● **TASK GOAL**:
Exact copies of the records below are needed, free of pictures.

Data entries
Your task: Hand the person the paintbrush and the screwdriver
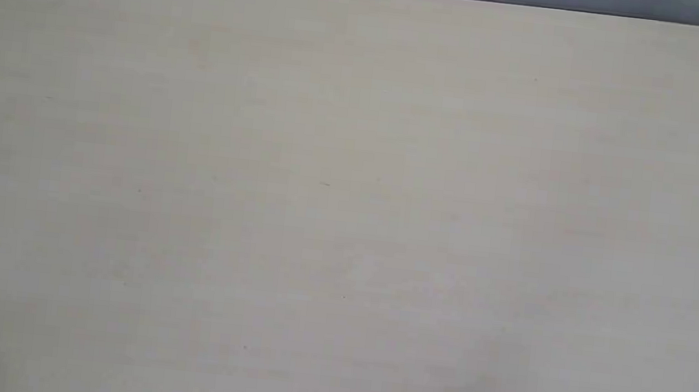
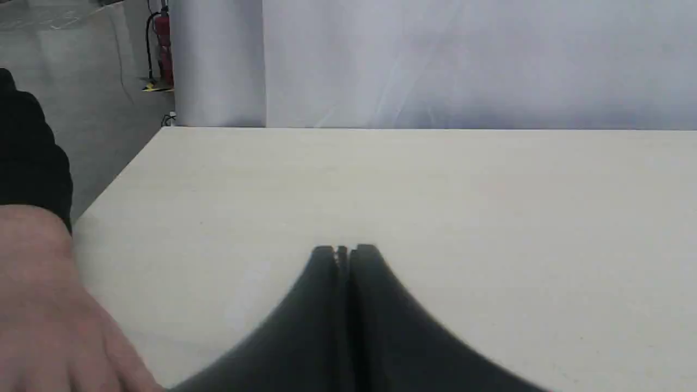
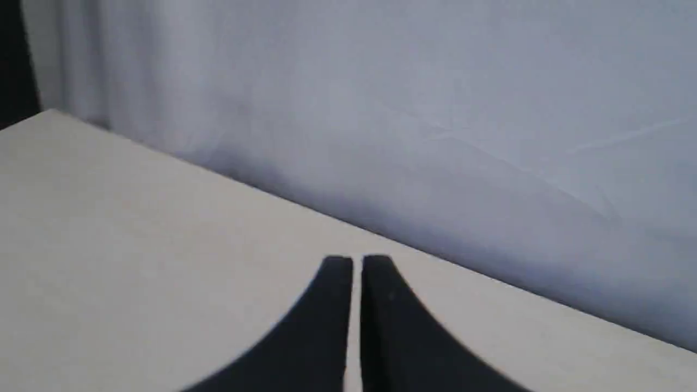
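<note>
Table: a pale, wood-grained top fills nearly the whole exterior view. Its surface is bare in all 3 views. The far edge runs straight under the curtain. In the left wrist view 1 corner and 1 side edge show, with floor beyond them.

Curtain: whitish-grey cloth hangs close behind the far edge and closes off that side.

Floor: grey, lying past the table's side edge.

Person's hand: bare and blurred, very near the left wrist camera. It lies over the table's side edge, beside the left gripper but apart from it. Its fingers are cut off by the frame, so I cannot tell whether it holds anything.

Sleeve: black, and it ends at the wrist.

Left gripper: the 2 black fingers are pressed together along their length, with only a hairline seam at the tips. It grips nothing and hangs above bare table, well back from the far edge.

Right gripper: the 2 black fingers are nearly closed, and a thin slit of table shows between them. It has hold of nothing and hangs over the table, near the far edge and the curtain.

Fire extinguisher: red, standing on the floor by the curtain's end.

Paintbrush and screwdriver: neither shows in any of the 3 views, so I cannot place them against either gripper.
</note>
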Tool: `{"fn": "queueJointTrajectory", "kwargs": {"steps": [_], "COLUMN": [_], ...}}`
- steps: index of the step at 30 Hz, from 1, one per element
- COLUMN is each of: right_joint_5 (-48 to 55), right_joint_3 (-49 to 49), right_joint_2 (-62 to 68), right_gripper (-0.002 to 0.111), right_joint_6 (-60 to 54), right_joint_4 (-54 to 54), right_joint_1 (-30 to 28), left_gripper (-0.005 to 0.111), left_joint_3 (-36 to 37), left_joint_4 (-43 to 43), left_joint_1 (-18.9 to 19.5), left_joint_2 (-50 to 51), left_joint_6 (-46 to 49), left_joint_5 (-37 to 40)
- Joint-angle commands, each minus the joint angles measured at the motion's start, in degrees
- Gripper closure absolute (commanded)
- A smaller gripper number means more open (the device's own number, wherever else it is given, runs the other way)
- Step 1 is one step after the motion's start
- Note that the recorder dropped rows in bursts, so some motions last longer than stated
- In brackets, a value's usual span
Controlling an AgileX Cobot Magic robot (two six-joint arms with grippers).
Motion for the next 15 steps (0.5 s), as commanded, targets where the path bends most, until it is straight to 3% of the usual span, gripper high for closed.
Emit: {"fn": "queueJointTrajectory", "kwargs": {"steps": [1,9,15], "right_joint_5": [-10.68,-33.17,-34.86], "right_joint_3": [11.77,37.35,45.75], "right_joint_2": [-5.92,-20.78,-28.62], "right_gripper": [0.104,0.104,0.104], "right_joint_6": [0.06,-4.09,-5.16], "right_joint_4": [3.67,3.05,-0.15], "right_joint_1": [-8.87,-21.86,-28.06], "left_gripper": [0.107,0.107,0.107], "left_joint_3": [0.12,0.12,0.12], "left_joint_4": [-0.11,-0.11,-0.11], "left_joint_1": [-0.32,-0.32,-0.32], "left_joint_2": [-0.14,-0.14,-0.14], "left_joint_6": [-0.12,-0.12,-0.12], "left_joint_5": [-0.59,-0.59,-0.59]}}
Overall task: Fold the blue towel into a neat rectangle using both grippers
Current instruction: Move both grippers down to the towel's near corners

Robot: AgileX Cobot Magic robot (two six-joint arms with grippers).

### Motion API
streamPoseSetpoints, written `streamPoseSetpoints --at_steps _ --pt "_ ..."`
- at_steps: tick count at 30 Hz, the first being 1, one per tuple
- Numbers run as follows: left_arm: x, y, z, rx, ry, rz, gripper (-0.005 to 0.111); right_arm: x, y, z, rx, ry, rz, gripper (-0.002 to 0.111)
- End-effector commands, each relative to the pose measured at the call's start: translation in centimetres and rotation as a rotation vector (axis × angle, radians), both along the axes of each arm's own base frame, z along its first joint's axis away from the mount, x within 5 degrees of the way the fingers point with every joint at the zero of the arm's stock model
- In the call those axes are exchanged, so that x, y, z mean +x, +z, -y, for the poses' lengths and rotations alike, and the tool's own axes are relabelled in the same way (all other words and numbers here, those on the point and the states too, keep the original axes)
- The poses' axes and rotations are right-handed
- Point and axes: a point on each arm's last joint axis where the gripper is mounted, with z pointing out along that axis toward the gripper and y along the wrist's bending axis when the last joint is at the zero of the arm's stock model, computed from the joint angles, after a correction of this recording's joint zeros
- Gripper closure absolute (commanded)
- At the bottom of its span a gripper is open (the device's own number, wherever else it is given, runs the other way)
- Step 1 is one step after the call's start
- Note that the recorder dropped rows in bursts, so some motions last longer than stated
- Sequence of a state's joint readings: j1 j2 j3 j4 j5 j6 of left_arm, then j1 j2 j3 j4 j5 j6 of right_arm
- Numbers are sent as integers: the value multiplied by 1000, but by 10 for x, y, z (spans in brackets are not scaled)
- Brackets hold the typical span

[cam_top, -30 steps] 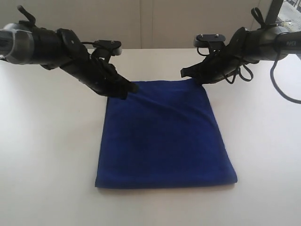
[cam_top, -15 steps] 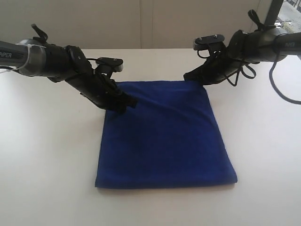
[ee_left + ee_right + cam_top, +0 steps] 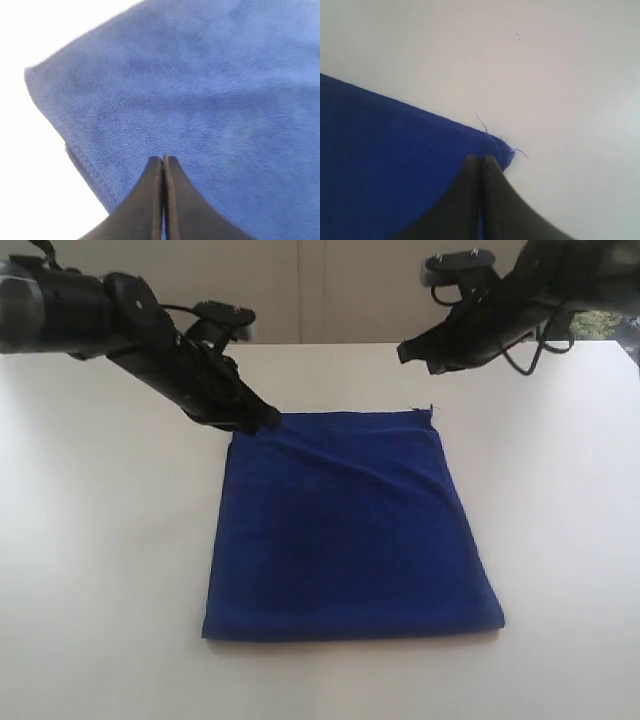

● **ANSWER TO THIS EXERCISE**:
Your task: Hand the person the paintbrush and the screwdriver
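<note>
Table: a pale, wood-grained top fills nearly the whole exterior view. Its surface is bare in all 3 views. The far edge runs straight under the curtain. In the left wrist view 1 corner and 1 side edge show, with floor beyond them.

Curtain: whitish-grey cloth hangs close behind the far edge and closes off that side.

Floor: grey, lying past the table's side edge.

Person's hand: bare and blurred, very near the left wrist camera. It lies over the table's side edge, beside the left gripper but apart from it. Its fingers are cut off by the frame, so I cannot tell whether it holds anything.

Sleeve: black, and it ends at the wrist.

Left gripper: the 2 black fingers are pressed together along their length, with only a hairline seam at the tips. It grips nothing and hangs above bare table, well back from the far edge.

Right gripper: the 2 black fingers are nearly closed, and a thin slit of table shows between them. It has hold of nothing and hangs over the table, near the far edge and the curtain.

Fire extinguisher: red, standing on the floor by the curtain's end.

Paintbrush and screwdriver: neither shows in any of the 3 views, so I cannot place them against either gripper.
</note>
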Tool: `{"fn": "queueJointTrajectory", "kwargs": {"steps": [_], "COLUMN": [_], ...}}`
- steps: index of the step at 30 Hz, from 1, one per element
- COLUMN is each of: right_joint_5 (-48 to 55), right_joint_3 (-49 to 49), right_joint_2 (-62 to 68), right_gripper (-0.002 to 0.111), right_joint_6 (-60 to 54), right_joint_4 (-54 to 54), right_joint_1 (-30 to 28), left_gripper (-0.005 to 0.111), left_joint_3 (-36 to 37), left_joint_4 (-43 to 43), left_joint_1 (-18.9 to 19.5), left_joint_2 (-50 to 51), left_joint_6 (-46 to 49), left_joint_5 (-37 to 40)
- Joint-angle commands, each minus the joint angles measured at the motion's start, in degrees
- Gripper closure absolute (commanded)
- A smaller gripper number means more open (the device's own number, wherever else it is given, runs the other way)
- Step 1 is one step after the motion's start
- Note that the recorder dropped rows in bursts, so some motions last longer than stated
- In brackets, a value's usual span
Controlling an AgileX Cobot Magic robot (two six-joint arms with grippers).
Motion for the next 15 steps (0.5 s), as commanded, targets where the path bends most, until it is straight to 3% of the usual span, gripper high for closed.
Emit: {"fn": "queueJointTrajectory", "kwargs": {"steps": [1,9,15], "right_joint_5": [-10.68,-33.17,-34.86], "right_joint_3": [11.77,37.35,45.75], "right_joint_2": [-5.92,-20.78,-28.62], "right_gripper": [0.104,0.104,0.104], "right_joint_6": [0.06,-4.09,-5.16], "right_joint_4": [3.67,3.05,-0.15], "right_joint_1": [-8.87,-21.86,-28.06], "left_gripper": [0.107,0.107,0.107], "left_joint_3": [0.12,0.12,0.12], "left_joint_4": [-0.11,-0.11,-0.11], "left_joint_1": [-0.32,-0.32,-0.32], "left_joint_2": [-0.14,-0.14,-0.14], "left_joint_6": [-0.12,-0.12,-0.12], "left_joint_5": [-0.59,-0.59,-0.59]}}
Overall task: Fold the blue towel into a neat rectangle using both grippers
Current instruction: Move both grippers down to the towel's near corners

Robot: AgileX Cobot Magic robot (two six-joint arms with grippers).

### Motion API
streamPoseSetpoints, written `streamPoseSetpoints --at_steps _ --pt "_ ..."`
- at_steps: tick count at 30 Hz, the first being 1, one per tuple
- Numbers run as follows: left_arm: x, y, z, rx, ry, rz, gripper (-0.005 to 0.111); right_arm: x, y, z, rx, ry, rz, gripper (-0.002 to 0.111)
- End-effector commands, each relative to the pose measured at the call's start: translation in centimetres and rotation as a rotation vector (axis × angle, radians), both along the axes of each arm's own base frame, z along its first joint's axis away from the mount, x within 5 degrees of the way the fingers point with every joint at the zero of the arm's stock model
- In the call those axes are exchanged, so that x, y, z mean +x, +z, -y, for the poses' lengths and rotations alike, and the tool's own axes are relabelled in the same way (all other words and numbers here, those on the point and the states too, keep the original axes)
- The poses' axes and rotations are right-handed
- Point and axes: a point on each arm's last joint axis where the gripper is mounted, with z pointing out along that axis toward the gripper and y along the wrist's bending axis when the last joint is at the zero of the arm's stock model, computed from the joint angles, after a correction of this recording's joint zeros
- Gripper closure absolute (commanded)
- At the bottom of its span a gripper is open (the device's own number, wherever else it is given, runs the other way)
- Step 1 is one step after the call's start
- Note that the recorder dropped rows in bursts, so some motions last longer than stated
- Sequence of a state's joint readings: j1 j2 j3 j4 j5 j6 of left_arm, then j1 j2 j3 j4 j5 j6 of right_arm
- Numbers are sent as integers: the value multiplied by 1000, but by 10 for x, y, z (spans in brackets are not scaled)
- Brackets hold the typical span

[cam_top, -30 steps] 
[cam_top, -15 steps] 
[ee_left + ee_right + cam_top, +0 steps] 

There is nothing further in this answer.